Charles Pixley: a Real American (Written 08/17/98)
Even though he is a medical layman, Pixley's story is similar to that of other scientists and physicians who sought to defeat disease outside the accepted conventions of orthodox medicine. The faces and names change, but the story is the same. A physician, scientist or researcher seeks to develop or make available a treatment for cancer or some other deadly disease. These are sought out by patients who are in the advanced stages of their disease, whose bank accounts have been drained by the medical establishment, and who despair of finding a cure in those realms. As alternatives to the established therapies are presented to them, the U.S. Food and Drug Administration (FDA) sweeps in, seizing research materials, patient lists and all assets in a fit of Gestapo-like fury. Professional and financial ruin and sometimes incarceration are all that is left for those who make treatment alternatives available to the ill.

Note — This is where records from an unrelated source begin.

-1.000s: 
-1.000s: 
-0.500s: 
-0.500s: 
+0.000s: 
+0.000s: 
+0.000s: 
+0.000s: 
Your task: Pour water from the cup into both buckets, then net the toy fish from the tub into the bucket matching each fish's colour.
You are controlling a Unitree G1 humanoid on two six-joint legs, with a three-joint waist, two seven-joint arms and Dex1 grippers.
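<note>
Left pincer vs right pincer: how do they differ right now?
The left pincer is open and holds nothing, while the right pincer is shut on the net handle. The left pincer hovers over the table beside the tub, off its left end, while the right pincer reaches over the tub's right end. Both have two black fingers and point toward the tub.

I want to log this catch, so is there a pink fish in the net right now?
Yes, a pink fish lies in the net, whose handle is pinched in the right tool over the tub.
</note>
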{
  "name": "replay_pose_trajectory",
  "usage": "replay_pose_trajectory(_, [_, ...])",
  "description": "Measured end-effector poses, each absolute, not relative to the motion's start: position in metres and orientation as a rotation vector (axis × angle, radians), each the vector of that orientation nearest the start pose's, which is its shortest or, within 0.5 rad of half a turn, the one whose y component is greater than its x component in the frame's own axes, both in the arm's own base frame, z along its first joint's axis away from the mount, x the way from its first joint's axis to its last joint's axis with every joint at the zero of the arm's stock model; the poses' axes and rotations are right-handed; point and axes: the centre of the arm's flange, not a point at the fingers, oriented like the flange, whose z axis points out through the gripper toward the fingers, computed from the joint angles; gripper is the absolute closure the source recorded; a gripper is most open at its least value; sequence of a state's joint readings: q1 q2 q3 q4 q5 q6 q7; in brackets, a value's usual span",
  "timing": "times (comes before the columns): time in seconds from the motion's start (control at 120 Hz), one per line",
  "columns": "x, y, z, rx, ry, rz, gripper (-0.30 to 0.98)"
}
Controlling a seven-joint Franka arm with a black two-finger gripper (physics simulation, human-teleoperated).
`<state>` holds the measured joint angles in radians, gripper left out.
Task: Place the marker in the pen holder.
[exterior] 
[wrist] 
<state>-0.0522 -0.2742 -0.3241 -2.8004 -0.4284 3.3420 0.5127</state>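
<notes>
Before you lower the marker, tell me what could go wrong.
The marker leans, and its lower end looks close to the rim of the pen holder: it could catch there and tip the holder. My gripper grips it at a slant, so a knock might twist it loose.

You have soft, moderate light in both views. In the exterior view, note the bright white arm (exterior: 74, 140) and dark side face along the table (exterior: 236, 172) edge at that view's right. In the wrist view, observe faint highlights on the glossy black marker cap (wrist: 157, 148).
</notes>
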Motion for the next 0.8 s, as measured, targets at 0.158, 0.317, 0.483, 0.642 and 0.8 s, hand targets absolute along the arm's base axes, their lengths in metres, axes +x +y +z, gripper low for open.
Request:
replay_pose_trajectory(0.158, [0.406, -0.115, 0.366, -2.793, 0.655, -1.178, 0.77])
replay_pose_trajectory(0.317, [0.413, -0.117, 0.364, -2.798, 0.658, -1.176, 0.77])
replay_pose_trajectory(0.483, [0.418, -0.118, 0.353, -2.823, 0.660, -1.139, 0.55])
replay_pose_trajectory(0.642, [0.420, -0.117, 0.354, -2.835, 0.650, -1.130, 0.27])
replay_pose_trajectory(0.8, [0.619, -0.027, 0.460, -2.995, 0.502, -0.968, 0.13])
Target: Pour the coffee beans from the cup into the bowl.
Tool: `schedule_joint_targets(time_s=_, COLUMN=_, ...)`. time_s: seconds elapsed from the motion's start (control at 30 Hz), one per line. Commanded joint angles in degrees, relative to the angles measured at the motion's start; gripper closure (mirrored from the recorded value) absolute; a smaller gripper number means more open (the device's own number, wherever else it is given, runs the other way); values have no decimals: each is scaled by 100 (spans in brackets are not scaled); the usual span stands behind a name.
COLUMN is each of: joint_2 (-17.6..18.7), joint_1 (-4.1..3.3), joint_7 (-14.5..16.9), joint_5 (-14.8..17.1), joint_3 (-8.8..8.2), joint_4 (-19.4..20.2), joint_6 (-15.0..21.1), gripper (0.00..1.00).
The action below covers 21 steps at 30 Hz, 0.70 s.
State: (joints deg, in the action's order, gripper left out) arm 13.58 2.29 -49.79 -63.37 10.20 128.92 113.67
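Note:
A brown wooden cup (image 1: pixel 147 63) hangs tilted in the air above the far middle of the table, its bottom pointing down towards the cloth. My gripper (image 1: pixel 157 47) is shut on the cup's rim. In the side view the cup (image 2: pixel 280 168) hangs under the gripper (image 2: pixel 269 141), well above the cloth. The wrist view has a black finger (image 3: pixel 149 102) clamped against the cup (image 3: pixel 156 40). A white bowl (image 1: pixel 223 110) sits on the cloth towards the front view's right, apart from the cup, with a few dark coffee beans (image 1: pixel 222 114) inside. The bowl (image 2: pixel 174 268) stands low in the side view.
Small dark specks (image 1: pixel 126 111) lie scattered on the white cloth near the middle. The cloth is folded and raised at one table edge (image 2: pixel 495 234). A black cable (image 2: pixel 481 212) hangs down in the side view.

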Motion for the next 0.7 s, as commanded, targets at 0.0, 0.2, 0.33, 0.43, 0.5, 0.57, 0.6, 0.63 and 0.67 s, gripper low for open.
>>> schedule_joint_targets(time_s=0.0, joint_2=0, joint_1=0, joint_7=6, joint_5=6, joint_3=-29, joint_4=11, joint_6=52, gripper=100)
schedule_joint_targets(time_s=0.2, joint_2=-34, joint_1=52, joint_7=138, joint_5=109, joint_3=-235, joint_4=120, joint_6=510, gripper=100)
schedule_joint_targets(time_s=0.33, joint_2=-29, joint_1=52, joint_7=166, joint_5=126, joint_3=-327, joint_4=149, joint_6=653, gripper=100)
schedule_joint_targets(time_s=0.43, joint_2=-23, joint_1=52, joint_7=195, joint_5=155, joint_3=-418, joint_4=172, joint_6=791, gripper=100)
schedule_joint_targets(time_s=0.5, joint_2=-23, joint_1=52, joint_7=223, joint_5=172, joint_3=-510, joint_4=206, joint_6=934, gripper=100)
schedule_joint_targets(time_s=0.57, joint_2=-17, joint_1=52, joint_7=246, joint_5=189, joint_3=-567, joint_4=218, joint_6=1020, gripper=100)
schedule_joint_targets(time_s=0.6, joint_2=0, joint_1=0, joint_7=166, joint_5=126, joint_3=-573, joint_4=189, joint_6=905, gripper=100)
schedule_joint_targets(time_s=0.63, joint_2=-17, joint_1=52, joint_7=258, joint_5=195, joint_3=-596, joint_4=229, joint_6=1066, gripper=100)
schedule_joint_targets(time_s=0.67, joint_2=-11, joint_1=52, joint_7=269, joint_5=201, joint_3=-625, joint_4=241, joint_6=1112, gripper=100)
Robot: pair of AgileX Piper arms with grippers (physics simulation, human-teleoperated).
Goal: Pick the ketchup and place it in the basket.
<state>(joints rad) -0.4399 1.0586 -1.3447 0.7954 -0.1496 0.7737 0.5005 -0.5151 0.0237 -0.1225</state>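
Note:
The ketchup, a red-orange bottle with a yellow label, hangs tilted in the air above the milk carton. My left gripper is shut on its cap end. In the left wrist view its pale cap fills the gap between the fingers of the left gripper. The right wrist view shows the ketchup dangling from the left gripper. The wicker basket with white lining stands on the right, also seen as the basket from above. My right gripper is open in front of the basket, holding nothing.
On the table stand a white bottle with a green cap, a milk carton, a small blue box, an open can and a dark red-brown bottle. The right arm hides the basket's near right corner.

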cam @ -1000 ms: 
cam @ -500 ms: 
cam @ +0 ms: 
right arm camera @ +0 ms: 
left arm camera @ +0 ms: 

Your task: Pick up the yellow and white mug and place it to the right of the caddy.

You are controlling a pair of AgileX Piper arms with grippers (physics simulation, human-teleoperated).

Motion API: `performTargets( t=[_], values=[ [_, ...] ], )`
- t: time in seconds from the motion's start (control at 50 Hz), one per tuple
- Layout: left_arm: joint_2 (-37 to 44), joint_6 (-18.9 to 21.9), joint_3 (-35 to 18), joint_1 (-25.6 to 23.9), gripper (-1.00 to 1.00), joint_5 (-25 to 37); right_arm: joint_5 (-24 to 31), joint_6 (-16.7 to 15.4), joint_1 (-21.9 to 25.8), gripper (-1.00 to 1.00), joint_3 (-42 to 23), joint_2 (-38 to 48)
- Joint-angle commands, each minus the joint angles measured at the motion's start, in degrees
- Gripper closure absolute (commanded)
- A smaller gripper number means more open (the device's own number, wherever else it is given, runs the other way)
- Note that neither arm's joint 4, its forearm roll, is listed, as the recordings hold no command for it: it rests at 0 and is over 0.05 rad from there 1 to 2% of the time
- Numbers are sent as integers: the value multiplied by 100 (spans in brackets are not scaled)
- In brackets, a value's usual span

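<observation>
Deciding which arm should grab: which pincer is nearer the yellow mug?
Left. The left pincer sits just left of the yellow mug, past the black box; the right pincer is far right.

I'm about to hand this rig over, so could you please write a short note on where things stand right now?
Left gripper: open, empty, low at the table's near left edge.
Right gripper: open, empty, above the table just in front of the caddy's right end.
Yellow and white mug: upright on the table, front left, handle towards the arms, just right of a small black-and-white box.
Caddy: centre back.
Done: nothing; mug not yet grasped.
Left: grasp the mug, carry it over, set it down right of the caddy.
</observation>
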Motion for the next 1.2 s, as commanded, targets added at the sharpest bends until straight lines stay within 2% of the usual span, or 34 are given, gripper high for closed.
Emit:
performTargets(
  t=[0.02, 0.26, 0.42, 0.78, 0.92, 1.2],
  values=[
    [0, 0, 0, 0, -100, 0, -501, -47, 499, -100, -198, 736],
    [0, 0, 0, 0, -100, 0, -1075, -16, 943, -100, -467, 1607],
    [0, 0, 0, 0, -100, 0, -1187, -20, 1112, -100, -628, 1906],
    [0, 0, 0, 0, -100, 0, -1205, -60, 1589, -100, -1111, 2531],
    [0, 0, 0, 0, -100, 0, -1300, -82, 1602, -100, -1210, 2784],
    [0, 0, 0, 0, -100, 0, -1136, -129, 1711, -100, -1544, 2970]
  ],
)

This was the experience of Charles Pixley. In 1989 microbiologist Gaston Naessens was acquitted of charges in Canada that he contributed to the death of a terminal cancer patient he had introduced to 714X. After that momentous three-year court battle, Naessens' camphor-based compound was made available for legal prescription by the Canadian Department of Health and Welfare. According to Pixley, it has since been used with varying but significant degrees of success by over 100,000 terminal cancer patients without one instance of side effect. It is also inexpensive.